Patients with R0/R1 resection were randomized 1:1 to cetuximab or bevacizumab administered in combination with gemcitabine for two treatment cycles. Next three cycles included concurrent cetuximab/bevacizumab plus chemoradiation, followed by one cycle of cetuximab/bevacizumab. Cycles 7-12 included cetuximab/bevacizumab with gemcitabine. Cycles were 2 weeks. Frequency of specific toxicities was summarized for each treatment arm at two times during the study, after chemotherapy but prior to chemoradiation and after all therapy.

RESULTS

A total of 127 patients were randomized (A, n = 65; B, n = 62).

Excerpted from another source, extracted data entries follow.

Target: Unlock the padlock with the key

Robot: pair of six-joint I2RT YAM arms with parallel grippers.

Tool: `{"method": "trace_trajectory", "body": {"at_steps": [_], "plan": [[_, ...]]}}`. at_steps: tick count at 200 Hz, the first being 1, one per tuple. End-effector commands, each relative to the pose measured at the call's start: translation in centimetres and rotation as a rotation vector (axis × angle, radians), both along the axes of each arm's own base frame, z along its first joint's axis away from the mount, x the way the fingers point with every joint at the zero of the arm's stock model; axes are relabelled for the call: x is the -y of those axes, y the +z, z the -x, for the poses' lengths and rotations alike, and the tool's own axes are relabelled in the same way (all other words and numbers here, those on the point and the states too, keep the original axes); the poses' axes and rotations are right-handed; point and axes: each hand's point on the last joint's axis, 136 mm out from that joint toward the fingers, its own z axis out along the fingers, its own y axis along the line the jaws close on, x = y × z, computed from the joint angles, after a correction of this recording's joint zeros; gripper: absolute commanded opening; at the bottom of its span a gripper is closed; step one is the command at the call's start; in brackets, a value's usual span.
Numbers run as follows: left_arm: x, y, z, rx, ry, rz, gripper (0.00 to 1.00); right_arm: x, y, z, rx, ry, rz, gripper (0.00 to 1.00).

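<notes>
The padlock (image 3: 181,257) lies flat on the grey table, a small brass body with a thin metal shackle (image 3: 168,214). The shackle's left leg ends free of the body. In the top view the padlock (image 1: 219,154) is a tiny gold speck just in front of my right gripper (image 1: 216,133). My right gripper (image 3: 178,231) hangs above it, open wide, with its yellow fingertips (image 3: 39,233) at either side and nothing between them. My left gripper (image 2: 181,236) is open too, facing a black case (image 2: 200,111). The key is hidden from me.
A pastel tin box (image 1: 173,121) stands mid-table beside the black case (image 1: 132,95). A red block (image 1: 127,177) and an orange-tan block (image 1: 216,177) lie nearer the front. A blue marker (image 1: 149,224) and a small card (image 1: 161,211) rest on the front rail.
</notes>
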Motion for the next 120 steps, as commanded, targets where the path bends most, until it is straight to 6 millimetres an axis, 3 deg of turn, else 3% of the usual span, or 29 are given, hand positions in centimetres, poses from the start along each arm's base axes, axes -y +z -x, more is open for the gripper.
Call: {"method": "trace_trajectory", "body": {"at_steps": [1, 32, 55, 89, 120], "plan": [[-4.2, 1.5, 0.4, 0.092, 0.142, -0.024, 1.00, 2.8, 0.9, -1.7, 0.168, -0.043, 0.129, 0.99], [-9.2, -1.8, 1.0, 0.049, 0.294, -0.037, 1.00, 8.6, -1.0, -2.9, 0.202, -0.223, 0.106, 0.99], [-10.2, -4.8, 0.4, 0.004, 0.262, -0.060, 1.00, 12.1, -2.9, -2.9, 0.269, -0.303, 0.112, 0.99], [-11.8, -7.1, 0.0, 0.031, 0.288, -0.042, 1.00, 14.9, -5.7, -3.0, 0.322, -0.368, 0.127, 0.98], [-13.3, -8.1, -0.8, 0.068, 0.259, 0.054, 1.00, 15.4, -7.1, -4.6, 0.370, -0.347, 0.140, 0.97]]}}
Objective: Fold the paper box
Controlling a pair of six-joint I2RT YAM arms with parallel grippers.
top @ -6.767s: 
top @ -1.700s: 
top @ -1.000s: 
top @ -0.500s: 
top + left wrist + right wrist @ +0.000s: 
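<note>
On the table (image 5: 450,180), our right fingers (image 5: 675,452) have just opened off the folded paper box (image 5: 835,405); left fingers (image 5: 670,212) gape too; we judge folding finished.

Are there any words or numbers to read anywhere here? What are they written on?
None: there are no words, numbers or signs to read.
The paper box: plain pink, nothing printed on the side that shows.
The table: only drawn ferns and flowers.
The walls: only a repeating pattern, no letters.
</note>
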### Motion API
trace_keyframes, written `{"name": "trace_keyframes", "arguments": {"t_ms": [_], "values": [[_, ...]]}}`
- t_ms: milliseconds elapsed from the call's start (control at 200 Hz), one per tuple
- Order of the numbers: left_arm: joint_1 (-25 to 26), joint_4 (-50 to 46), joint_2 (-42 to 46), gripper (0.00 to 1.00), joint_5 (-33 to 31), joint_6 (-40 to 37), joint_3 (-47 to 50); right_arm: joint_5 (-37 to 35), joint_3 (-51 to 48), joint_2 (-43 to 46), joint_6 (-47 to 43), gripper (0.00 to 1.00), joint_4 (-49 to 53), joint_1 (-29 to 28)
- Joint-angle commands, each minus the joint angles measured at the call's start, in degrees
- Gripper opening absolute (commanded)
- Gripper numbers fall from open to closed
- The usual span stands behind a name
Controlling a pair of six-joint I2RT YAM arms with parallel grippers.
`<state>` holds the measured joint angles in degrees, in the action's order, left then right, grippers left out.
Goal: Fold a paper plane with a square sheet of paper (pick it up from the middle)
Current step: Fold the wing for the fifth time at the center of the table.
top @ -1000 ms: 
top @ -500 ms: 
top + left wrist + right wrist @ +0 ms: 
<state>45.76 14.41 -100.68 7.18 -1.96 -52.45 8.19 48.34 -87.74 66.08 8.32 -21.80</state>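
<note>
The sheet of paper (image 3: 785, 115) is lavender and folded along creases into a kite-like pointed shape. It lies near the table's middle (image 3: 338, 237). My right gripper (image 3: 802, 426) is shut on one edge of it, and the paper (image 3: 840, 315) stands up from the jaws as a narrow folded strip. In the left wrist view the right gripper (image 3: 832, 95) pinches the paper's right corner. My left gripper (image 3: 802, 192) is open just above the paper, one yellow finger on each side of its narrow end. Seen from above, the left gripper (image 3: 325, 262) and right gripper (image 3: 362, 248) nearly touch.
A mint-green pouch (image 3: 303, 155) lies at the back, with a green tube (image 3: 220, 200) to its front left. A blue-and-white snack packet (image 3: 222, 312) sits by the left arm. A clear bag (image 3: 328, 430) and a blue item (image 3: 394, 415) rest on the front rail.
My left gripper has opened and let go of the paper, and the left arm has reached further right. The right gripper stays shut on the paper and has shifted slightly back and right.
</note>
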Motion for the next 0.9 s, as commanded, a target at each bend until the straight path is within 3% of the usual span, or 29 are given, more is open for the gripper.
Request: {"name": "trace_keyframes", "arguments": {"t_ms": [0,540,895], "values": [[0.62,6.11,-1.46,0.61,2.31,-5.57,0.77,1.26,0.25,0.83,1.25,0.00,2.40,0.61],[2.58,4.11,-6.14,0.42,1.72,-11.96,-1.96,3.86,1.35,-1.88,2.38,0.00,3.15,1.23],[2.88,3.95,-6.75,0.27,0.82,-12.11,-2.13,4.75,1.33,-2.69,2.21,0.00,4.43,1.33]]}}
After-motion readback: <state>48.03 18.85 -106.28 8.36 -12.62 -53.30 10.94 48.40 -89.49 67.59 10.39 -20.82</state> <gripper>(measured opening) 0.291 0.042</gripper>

Prior to chemoradiation, the overall rate for toxicities of interest was 10% for arm A and 2% for arm B. After all therapy, the overall rates for toxicities of interest were 30 and 25% for arms A and B, respectively. Overall median OS and DFS were 17 and 11 months, respectively, which is not a significant improvement over expected survival rates for historical controls.

CONCLUSIONS

Both treatments were tolerable with manageable toxicities, and were safe enough for a phase III trial had this been indicated.

摘要

目的

评估两种治疗方案(A组:西妥昔单抗;B组:贝伐单抗)与吉西他滨联合应用以及对完全切除的胰腺癌患者进行放化疗时的毒性。次要目标包括总生存期(OS)和无病生存期(DFS)。

方法

R0/R1切除的患者按1:1随机分为西妥昔单抗组或贝伐单抗组,与吉西他滨联合进行两个周期的治疗。接下来的三个周期包括同步给予西妥昔单抗/贝伐单抗加放化疗,随后是一个周期的西妥昔单抗/贝伐单抗治疗。第7 - 12周期包括西妥昔单抗/贝伐单抗与吉西他滨联合治疗。周期为2周。在研究期间的两个时间点总结了每个治疗组特定毒性的发生率,即在化疗后但放化疗前以及所有治疗结束后。

结果

共127例患者被随机分组(A组,n = 65;B组,n = 62)。在放化疗前,A组感兴趣的毒性总体发生率为10%,B组为2%。在所有治疗结束后,A组和B组感兴趣的毒性总体发生率分别为30%和25%。总体中位OS和DFS分别为17个月和11个月,与历史对照的预期生存率相比无显著改善。

结论

两种治疗方案均可耐受,毒性可控,若有必要进行III期试验,其安全性也足够。